(Assigned task): After finding the line with "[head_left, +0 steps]" in the entries below, retype exactly each line from there through the line with "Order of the", including that final line.

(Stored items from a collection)
⁂
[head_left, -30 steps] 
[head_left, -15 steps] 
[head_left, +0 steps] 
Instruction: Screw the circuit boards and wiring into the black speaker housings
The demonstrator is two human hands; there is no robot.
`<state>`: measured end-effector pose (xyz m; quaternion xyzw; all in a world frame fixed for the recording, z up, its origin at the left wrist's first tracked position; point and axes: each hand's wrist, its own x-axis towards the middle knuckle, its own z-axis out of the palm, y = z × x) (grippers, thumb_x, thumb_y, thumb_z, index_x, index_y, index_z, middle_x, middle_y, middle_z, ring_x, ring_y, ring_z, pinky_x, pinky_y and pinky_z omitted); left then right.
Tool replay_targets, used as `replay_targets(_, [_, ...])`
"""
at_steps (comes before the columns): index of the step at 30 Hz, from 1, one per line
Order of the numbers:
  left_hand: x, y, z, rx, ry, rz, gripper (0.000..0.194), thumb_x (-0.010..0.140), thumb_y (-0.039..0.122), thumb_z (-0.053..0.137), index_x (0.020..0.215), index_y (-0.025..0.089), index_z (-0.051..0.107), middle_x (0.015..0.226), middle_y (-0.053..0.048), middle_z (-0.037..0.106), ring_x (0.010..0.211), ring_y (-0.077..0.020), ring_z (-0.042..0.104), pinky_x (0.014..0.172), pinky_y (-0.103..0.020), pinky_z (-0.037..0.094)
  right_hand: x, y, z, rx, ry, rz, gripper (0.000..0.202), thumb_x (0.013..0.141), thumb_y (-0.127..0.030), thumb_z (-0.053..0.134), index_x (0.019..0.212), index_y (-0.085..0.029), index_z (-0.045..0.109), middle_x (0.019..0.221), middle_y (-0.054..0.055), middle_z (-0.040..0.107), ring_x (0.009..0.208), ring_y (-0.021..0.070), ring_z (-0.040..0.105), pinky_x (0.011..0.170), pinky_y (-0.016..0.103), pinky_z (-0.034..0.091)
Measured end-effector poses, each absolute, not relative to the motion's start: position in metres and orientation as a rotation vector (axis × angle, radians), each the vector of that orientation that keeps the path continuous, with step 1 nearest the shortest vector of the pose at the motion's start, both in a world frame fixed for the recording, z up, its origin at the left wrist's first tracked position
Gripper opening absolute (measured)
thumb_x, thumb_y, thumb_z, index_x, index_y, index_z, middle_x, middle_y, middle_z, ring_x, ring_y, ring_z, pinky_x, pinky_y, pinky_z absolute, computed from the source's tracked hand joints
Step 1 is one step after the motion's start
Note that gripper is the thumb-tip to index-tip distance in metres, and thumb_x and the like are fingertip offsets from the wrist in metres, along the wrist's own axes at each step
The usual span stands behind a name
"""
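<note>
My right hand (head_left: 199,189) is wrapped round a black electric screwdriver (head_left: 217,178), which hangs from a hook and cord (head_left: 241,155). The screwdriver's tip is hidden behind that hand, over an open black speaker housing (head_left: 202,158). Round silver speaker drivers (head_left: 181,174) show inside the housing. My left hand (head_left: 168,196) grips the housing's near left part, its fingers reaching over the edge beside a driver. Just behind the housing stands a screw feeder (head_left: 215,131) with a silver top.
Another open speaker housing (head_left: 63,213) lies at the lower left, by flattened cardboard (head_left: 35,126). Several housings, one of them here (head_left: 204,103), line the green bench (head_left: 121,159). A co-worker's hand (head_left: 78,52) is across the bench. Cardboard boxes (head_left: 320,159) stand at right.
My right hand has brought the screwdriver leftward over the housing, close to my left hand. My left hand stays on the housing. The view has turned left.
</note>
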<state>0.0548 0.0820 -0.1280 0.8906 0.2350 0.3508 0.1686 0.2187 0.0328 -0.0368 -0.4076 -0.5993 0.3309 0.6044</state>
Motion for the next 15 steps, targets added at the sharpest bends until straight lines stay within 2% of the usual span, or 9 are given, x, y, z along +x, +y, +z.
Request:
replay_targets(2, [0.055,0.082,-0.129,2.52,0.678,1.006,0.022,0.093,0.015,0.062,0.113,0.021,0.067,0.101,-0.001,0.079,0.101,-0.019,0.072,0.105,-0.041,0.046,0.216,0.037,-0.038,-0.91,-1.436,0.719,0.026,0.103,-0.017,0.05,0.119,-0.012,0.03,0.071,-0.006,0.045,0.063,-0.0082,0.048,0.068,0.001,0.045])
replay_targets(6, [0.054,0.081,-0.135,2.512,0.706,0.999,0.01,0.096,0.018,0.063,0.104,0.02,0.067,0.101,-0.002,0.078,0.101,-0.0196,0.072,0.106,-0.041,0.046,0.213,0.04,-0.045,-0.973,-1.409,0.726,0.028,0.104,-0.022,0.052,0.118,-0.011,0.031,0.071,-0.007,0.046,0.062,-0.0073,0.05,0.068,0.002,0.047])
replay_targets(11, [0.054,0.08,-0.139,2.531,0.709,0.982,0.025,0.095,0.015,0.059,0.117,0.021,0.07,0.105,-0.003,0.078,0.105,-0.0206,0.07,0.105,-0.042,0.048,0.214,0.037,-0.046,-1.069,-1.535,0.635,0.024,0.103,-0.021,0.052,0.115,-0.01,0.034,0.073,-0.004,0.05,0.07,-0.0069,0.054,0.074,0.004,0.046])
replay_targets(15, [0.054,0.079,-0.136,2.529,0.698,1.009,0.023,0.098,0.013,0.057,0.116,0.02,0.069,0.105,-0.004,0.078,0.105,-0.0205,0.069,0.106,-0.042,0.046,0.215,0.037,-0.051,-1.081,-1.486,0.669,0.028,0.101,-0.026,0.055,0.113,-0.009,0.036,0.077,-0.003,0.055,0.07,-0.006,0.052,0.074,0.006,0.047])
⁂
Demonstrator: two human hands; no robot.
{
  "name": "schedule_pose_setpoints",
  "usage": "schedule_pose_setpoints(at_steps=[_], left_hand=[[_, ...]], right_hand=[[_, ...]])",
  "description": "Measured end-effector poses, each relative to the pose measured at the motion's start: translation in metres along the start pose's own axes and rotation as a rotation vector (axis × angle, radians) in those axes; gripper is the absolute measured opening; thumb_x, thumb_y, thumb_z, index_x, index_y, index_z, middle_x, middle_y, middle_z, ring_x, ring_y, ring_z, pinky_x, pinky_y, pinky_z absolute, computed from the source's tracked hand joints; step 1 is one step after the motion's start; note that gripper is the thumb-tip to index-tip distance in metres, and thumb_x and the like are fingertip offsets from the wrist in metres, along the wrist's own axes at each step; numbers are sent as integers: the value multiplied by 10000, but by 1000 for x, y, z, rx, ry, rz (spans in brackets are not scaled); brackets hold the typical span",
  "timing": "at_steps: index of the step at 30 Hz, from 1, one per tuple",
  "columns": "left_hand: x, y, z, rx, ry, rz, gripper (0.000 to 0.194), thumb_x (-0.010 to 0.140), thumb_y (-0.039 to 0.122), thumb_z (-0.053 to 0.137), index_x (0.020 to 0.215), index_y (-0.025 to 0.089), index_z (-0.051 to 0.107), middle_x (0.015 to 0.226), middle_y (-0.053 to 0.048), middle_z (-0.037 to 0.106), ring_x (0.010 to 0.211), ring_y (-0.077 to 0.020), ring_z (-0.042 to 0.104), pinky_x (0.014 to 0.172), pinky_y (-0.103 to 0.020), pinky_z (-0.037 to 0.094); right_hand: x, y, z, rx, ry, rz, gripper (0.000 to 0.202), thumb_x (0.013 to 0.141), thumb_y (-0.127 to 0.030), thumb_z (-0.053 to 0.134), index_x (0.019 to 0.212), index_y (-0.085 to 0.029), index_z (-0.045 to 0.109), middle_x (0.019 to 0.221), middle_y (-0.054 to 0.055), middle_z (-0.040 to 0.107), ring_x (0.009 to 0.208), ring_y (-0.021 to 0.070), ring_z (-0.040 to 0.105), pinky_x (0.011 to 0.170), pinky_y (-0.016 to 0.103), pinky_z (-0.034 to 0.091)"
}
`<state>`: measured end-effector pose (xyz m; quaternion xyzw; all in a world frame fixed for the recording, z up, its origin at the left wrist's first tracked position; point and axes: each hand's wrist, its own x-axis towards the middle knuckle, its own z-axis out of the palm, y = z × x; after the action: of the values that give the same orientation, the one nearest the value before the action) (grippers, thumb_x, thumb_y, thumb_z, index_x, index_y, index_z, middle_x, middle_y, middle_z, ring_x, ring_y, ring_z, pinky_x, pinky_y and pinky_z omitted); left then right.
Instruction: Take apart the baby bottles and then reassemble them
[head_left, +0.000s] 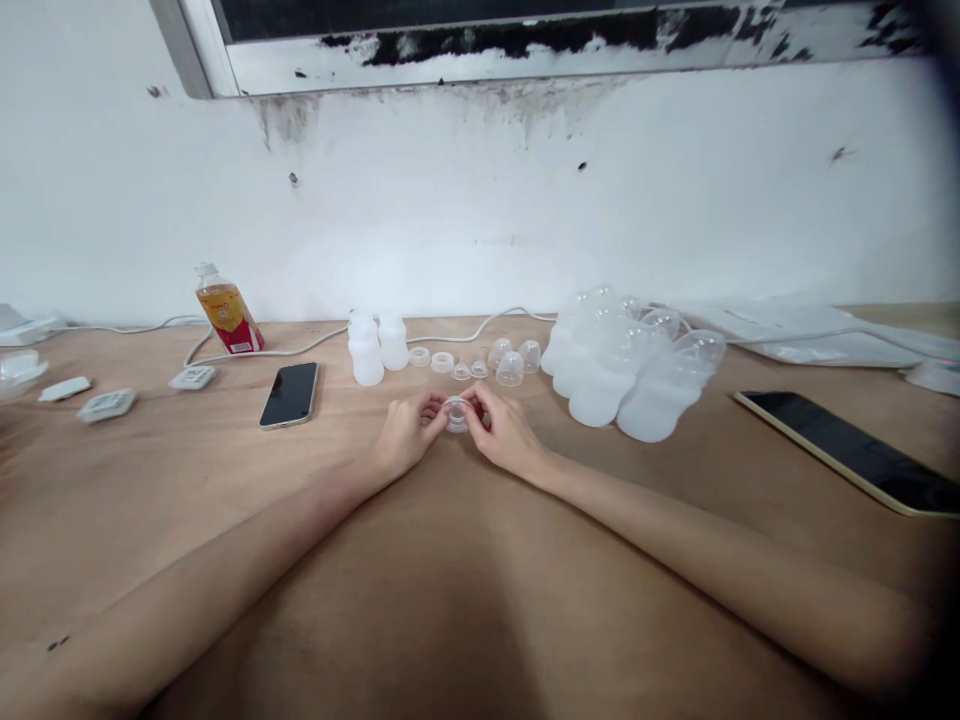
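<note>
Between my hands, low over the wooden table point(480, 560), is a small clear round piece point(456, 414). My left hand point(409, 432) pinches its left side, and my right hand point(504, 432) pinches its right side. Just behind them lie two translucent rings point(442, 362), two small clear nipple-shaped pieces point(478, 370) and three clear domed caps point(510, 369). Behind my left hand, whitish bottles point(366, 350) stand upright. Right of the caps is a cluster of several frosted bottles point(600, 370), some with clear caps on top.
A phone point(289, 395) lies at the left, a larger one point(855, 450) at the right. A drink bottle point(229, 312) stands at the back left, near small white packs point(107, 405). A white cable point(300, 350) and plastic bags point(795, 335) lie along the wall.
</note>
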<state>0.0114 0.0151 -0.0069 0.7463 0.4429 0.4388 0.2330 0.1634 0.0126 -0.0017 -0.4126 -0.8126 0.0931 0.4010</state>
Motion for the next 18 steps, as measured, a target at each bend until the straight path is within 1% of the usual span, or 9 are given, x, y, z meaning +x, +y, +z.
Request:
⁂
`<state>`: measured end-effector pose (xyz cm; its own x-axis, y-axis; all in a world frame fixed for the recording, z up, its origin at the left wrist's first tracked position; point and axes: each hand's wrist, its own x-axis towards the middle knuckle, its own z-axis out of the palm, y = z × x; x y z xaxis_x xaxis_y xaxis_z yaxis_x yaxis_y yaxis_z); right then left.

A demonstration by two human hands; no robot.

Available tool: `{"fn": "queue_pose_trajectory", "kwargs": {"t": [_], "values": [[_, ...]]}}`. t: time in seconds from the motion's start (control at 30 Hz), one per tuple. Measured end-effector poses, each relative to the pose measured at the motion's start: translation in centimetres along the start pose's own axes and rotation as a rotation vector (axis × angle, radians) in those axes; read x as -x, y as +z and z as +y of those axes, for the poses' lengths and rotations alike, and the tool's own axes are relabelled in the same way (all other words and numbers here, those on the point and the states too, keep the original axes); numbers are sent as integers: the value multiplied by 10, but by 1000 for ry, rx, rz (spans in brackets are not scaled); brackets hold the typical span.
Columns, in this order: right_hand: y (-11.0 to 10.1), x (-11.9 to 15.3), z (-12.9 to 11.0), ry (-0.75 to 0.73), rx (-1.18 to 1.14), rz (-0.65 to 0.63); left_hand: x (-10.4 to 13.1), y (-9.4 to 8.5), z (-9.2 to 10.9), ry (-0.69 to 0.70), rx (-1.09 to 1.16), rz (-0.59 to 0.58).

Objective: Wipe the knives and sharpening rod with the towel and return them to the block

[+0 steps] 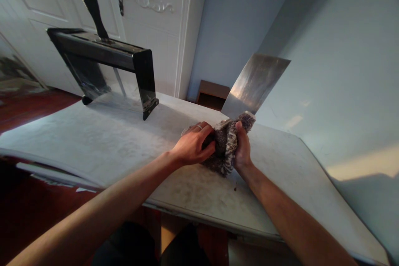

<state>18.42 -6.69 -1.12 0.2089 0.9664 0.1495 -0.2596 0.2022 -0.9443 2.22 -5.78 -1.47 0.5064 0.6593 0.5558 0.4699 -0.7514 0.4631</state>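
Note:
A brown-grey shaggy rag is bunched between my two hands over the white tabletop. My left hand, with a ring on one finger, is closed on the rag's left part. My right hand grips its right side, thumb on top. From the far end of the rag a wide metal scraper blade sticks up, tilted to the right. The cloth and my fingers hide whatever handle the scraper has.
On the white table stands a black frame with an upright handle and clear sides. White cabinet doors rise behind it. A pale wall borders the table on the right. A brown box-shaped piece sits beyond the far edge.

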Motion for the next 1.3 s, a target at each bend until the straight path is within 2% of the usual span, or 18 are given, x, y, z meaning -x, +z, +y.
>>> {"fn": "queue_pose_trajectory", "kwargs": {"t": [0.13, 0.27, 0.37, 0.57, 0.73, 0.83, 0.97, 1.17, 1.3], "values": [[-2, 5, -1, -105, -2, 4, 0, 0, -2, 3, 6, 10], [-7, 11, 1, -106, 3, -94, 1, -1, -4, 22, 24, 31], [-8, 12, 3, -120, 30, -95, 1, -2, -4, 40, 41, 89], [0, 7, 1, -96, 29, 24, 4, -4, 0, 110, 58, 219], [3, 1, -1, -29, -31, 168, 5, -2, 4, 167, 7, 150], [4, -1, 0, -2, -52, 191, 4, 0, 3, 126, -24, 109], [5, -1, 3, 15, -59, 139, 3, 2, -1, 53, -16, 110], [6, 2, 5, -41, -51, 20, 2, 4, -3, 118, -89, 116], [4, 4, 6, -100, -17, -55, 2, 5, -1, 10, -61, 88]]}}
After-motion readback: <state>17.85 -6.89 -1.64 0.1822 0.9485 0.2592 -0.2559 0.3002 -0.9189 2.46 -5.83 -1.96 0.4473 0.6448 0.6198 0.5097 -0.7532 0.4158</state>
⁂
(Exercise result):
[head_left, +0 steps] 
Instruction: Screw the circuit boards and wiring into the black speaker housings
The demonstrator is two human hands; there is no robot.
`<state>`: measured end-effector pose (xyz m; quaternion xyzw; all in a world frame fixed for the recording, z up, its origin at the left wrist's first tracked position; point and axes: each hand's wrist, its own x-axis towards the middle knuckle, its own z-axis out of the palm, y = z × x) (grippers, thumb_x, thumb_y, thumb_z, index_x, index_y, index_z, middle_x, middle_y, middle_z, ring_x, ring_y, ring_z, pinky_x, pinky_y and pinky_z omitted); left then right.
Tool replay_targets, used as `replay_targets(_, [_, ...])`
"""
at_steps (comes before the columns): index of the step at 30 Hz, from 1, one per line
Order of the numbers:

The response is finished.